The small island in the upper right center is Gaomi.

The original photograph came from the illustrations package for Rear Admiral Samuel Eliot Morison "History of United States Naval Operations in World War II", volume IV (originally published opposite page 289).

Though the fight for Tulagi was intense, that for the tiny islands of Gavutu and Tanambogo a few miles to the east was much more so. Joined by a narrow causeway, these two small spots of land had been developed before the war as a Royal Australian Air Force seaplane base. After they took the Southern Solomons in early May 1942, the Japanese continued that use, and had over five hundred men (or perhaps as many as a thousand) there, along with several four-engined patrol seaplanes and single-engined floatplane fighters when dawn broke on 7 August. Shortly afterwards, these aircraft had all been destroyed by U.S. carrier planes. The islands' occupants, a mixture of aviation personnel, construction troops and Special Naval Landing Force "marines" now confronted their fate as infantrymen.

Gavutu and Tanambogo gave them good defensive positions. Each island was dominated by a large hill, while buildings and entrenchments provided cover for Japanese machine guns and small artillery pieces.
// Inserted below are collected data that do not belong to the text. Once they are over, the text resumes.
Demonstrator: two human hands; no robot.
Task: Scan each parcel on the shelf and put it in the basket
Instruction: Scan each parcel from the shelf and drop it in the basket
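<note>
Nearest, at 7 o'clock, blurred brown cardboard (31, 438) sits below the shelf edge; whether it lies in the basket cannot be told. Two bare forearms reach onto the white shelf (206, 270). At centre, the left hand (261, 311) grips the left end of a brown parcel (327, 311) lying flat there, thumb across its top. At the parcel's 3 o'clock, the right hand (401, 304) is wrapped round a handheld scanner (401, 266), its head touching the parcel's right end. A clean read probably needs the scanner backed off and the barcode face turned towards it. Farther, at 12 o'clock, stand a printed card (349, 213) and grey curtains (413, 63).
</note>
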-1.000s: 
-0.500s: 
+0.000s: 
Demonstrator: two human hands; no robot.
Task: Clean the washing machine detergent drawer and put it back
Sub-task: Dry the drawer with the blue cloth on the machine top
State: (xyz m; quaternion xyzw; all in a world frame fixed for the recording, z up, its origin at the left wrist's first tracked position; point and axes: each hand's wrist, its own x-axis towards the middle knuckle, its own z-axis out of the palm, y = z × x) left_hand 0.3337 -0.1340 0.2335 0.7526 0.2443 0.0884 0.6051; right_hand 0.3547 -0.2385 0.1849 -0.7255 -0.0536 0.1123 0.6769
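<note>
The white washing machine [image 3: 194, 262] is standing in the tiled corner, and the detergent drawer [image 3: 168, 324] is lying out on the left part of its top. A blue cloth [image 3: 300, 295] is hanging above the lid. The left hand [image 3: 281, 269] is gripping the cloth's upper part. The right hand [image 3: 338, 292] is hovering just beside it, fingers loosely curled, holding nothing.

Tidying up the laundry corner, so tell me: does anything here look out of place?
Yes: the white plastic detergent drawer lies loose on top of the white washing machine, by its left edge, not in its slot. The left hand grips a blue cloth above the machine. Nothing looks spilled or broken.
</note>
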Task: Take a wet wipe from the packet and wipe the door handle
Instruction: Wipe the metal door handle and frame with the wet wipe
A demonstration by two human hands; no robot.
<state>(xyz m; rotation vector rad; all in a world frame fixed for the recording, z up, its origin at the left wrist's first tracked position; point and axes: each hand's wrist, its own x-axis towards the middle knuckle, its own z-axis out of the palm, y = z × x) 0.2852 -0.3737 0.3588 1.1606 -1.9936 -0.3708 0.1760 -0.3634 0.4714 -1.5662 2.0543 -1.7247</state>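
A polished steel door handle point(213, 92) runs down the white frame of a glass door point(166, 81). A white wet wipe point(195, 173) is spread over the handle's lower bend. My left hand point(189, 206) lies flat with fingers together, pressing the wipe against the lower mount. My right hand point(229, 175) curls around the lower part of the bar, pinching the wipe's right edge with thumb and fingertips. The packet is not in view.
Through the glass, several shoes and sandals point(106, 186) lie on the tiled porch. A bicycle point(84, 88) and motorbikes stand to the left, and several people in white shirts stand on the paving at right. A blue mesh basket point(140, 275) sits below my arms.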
A brief pre-landing bombardment did little to reduce the defenses, so casualties were serious when U.S. Marines came ashore on Gavutu's northeastern side at about noon on August Seventh. Fighting continued on that island for the rest of the day, through the night and into the Eighth before Gavutu was reasonably secure. Meanwhile, Marine reserves had been called over from Guadalcanal, where they were not required, to Tulagi and Gavutu-Tanambogo, which needed them badly.

A small Marine attack on Tanambogo had failed during the evening of the 7th, and that island was still Japanese well into the following day. During the morning fresh Marines arrived on Gavutu to help complete the fight there. After a heavy bombardment by Navy ships, landings began on Tanambogo, led by a pair of tanks, and by nightfall the island was basically in American hands. Again, as on Tulagi, "mopping up" of well-dug-in Japanese continued for some time afterwards, a pattern that would become all too familiar as war swept across the Pacific during the next three years. The cost of taking Gavutu and Tanambogo was seventy Marine lives. As on Tulagi, there were few Japanese survivors.